Второй забегает сбоку. Успевая всё же встать, я парирую укол цевьём винтовки и снизу вверх бью прикладом, целясь в подбородок. Но противник успевает отпрянуть и рубящим движением рассекает мне ногу лезвием штыка; обратным движением он пытается вонзить его мне в бок. Только чудом я успеваю нырнуть с колен вперёд; нож режет кожу на рёбрах.
Тяжёлый удар сапогом в челюсть — и я падаю назад, в колею.
Сейчас добьёт.
Спокойная и обыденная в своей жути мысль придаёт мне сил. Бросившись вперёд, я обхватываю ноги противника и рывком дёргаю их на себя; немец падает на спину.
Фриц удачно приложился о рельс, и, если бы не добротная каска, издавшая лязгающий, металлический звон при ударе, противнику бы не поздоровилось. Но хотя немец даже не потерял сознание, он всё же несколько оглушён и потерял драгоценные секунды. Такие дорогие в рукопашной схватке секунды… Последним, что он увидел, был летящий в горло кулак разъярённого русского.

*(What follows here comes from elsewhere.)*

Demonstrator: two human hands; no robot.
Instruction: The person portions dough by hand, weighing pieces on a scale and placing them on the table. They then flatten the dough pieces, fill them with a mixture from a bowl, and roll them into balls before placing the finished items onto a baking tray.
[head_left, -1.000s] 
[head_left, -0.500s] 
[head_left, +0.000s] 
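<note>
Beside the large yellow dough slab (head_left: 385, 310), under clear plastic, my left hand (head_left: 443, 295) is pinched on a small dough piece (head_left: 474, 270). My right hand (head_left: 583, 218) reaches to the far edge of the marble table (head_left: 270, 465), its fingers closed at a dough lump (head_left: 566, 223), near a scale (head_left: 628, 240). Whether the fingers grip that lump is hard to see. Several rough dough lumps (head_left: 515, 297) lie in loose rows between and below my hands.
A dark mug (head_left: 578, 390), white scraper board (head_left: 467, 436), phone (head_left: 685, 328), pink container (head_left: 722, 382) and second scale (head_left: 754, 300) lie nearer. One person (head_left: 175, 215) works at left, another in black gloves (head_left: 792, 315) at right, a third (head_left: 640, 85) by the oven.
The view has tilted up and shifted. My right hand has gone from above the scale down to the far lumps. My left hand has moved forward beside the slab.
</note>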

…Несмотря на жестокий натиск врага, красноармейцы выстояли. Чаша весов боя вновь склонилась в нашу пользу; но одержать победу нам не дал всё тот же офицер. Я узнал голос, яростно прооравший:
— Kanoniere, Feuer!
И навстречу преследовавшим врага красноармейцам выскочили унтеры и пулемётчики, установившие своё оружие на плечи вторых номеров. Удар автоматического оружия выкосил первые ряды бойцов, и наша атака захлебнулась. В то же время страшен был конец немцев, до которых наши всё же дотянулись: «русские» штыки буквально изорвали тела врагов.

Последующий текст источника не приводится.